New Direct Edge Order Type: NBBO Pegged Offset Order
Are you ready for even more market complexity for our Rubik’s cube of a market?
On November 19th, Direct Edge will roll out a brand new order type – the NBBO Offset Peg Order. The SEC did not approve the order type as Direct Edge filed it as a Notice of Filing and Immediate Effectiveness of Proposed Rule Change. And from our note yesterday you know that back in February of this year we wrote:
If an Exchange decides to submit a rule change that is deemed “immediately effective”, then the SEC is going to have a much tougher time getting it disapproved. Prior to Section 916, the SEC could have stepped in within 60 days of the filing and forced the exchange to justify its changes.

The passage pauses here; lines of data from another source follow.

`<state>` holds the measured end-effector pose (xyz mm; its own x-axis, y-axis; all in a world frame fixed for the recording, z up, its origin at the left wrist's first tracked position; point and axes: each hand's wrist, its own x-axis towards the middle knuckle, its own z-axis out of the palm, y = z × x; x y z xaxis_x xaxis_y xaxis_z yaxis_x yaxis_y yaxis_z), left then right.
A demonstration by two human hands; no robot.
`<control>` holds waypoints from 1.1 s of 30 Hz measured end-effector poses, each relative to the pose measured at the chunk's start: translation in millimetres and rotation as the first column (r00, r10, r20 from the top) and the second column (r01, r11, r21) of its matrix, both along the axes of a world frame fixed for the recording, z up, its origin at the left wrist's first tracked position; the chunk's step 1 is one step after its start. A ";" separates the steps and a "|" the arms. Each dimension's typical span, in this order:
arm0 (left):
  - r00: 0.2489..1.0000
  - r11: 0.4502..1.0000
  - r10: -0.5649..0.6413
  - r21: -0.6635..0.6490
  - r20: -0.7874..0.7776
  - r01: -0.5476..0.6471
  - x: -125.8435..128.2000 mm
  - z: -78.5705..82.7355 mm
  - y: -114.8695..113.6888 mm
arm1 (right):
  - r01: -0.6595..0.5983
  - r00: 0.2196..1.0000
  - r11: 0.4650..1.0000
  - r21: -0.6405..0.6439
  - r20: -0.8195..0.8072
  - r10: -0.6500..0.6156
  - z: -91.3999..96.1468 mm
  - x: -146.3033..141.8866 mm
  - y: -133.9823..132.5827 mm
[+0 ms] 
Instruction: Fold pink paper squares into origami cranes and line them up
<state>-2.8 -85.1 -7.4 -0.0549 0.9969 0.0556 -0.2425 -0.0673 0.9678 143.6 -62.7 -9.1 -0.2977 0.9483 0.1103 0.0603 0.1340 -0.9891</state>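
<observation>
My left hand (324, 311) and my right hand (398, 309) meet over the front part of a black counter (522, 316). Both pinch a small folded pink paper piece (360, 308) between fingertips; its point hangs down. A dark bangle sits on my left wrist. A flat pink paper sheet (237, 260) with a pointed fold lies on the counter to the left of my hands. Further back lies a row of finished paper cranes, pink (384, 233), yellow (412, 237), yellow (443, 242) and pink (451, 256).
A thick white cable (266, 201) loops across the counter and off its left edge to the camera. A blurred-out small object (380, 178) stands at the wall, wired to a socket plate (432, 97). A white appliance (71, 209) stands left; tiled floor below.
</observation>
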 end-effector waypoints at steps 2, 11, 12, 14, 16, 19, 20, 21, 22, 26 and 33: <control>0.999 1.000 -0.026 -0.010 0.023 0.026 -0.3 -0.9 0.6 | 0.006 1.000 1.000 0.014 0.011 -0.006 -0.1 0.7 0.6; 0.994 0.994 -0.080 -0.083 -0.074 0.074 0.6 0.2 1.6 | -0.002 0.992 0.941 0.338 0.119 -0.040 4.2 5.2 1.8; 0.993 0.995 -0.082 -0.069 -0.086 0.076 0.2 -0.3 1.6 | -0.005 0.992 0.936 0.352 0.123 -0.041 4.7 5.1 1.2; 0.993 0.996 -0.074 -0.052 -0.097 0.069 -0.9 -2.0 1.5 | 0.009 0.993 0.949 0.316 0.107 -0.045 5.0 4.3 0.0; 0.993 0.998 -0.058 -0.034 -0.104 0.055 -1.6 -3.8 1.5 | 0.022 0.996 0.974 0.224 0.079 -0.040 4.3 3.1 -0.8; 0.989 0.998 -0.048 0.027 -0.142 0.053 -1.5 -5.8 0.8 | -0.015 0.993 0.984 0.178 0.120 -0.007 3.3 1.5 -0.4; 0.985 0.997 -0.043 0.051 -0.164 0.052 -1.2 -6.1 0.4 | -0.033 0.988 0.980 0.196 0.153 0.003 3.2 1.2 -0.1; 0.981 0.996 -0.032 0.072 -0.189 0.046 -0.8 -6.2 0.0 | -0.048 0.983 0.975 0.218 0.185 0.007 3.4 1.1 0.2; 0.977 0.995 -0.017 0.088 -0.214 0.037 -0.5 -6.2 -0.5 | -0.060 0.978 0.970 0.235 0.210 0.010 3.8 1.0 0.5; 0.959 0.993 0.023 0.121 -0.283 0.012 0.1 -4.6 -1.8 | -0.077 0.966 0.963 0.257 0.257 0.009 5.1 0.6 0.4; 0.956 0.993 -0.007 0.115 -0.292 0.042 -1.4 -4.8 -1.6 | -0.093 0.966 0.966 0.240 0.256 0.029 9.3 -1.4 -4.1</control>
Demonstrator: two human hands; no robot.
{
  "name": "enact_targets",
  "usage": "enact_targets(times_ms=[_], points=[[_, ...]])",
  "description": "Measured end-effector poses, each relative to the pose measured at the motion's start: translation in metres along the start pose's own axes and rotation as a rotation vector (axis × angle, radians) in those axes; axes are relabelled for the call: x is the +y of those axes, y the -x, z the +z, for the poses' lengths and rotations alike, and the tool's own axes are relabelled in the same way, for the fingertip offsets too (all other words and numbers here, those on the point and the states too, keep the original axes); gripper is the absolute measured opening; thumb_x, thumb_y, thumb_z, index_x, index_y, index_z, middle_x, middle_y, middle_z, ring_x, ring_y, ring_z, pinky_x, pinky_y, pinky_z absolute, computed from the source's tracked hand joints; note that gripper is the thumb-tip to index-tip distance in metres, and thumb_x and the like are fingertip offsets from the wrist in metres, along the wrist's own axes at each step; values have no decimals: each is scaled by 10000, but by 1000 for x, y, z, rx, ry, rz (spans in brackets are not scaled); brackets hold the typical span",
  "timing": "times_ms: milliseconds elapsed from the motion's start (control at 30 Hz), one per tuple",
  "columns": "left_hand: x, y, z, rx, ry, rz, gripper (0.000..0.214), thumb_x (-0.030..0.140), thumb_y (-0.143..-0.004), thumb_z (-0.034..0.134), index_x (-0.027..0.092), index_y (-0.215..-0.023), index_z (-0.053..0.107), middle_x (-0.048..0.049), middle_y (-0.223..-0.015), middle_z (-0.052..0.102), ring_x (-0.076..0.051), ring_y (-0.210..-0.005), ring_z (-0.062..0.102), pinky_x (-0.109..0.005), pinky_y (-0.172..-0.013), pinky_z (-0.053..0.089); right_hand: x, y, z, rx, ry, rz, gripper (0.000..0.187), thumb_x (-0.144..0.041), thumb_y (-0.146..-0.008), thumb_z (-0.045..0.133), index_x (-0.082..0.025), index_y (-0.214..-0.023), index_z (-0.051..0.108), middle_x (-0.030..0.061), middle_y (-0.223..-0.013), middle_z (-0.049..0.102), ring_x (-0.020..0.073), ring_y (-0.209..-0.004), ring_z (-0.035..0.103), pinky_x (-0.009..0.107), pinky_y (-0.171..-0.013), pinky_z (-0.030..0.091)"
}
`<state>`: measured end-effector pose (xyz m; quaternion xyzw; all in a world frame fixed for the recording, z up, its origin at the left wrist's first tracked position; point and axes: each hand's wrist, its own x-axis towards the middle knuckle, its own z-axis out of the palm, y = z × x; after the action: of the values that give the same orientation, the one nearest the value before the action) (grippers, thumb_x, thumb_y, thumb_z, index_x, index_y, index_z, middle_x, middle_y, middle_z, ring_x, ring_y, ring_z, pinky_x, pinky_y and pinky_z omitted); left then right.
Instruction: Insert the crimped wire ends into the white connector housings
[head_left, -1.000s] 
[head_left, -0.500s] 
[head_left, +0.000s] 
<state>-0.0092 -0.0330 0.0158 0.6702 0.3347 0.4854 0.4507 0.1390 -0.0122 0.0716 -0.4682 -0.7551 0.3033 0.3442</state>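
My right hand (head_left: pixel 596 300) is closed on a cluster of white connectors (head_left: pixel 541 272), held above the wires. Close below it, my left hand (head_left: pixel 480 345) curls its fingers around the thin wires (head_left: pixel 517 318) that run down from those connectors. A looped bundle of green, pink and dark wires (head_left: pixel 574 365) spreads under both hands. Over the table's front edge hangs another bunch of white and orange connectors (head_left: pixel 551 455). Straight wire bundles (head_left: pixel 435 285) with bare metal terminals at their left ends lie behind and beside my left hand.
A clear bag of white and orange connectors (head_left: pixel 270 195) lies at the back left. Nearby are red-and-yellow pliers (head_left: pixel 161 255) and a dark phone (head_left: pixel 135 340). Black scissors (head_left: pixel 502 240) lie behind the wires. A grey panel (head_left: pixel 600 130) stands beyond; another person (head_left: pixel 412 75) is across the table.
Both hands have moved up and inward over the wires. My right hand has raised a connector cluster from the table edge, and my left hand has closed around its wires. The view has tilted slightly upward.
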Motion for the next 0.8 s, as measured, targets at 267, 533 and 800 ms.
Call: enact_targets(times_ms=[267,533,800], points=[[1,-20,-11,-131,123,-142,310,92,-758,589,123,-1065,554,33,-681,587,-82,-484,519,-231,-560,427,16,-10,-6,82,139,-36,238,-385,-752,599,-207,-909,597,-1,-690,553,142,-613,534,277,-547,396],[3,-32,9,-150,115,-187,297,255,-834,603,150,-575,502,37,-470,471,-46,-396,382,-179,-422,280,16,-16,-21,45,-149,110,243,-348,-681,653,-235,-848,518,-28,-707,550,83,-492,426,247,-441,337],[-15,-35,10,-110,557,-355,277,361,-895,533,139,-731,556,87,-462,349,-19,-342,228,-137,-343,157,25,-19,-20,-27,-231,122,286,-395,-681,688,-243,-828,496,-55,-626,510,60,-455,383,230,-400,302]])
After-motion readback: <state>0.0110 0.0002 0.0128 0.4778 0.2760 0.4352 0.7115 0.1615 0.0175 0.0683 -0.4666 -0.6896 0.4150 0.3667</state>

Now, the burden falls on the SEC. They can suspend the rule change but then must institute proceedings to approve or disapprove the rule. The SEC would have to make the case why the rule change does not meet code.
So – on November 19th be ready for a new order type called the NBBO Offset Peg Order.
What is the NBBO Offset Peg Order?
It is an order type that Direct Edge is creating with its ultra-high frequency trading market makers in mind. From their filing:
While the NBBO Offset Peg Order would be available for all Users, the Exchange believes it would be particularly useful for, and therefore used predominately, if not exclusively, by Members acting as Market Makers in accordance with applicable Exchange Rules.
The order type will allow users to price orders pegged a certain controlled percentage away from the NBBO. The order type will be displayed as well as non-routable. It is one-sided. It will help “market makers” enter quotes a designated % away from the NBBO automatically. It will help them manage Reg SHO requirements.
What are some potential issues with the NBBO Pegged Offset Order?
– Is this order type a way for HFT market makers to get around the Reg SHO short sale locate requirement? If they use this order type does that give an HFT firm an exception to the locate requirement? Is that “bona fide market maker” exception designed for these firms?
How can you use the NBBO Pegged Offset Order, if you were so inclined?
If you used this order type would you get an exception for the bona fide market maker Reg SHO locate exception? It is doubtful. You probably would not use this order type.
Is a new order type needed?
Good question. It is obviously being demanded by HFT market makers, and BATS and NASDAQ both have similar order types. And while all these exchanges have, or have had, automated two sided quoting mechanisms for HFT firms, they are switching to this new type of NBBO one-sided pegged order.
This order type on the surface appears to be a way of technically gaining an exception to satisfying a short sale locate requirement, without providing any meaningful benefit to the market place. This order type appears to be designed to satisfy a legal technical point – namely that while firms need to perform locate checks upon entry of short sale orders, an exception exists for “bona fide market makers”.
Does the SEC care that it keeps allowing for rules and complexity in our markets, specifically at the request of high frequency trading firms who do not have customers and serve the general public?
Who does the SEC think the markets are supposed to serve?
What will happen if another market making firm codes incorrectly for this complexity, as Knight did for the NYSE RLP program?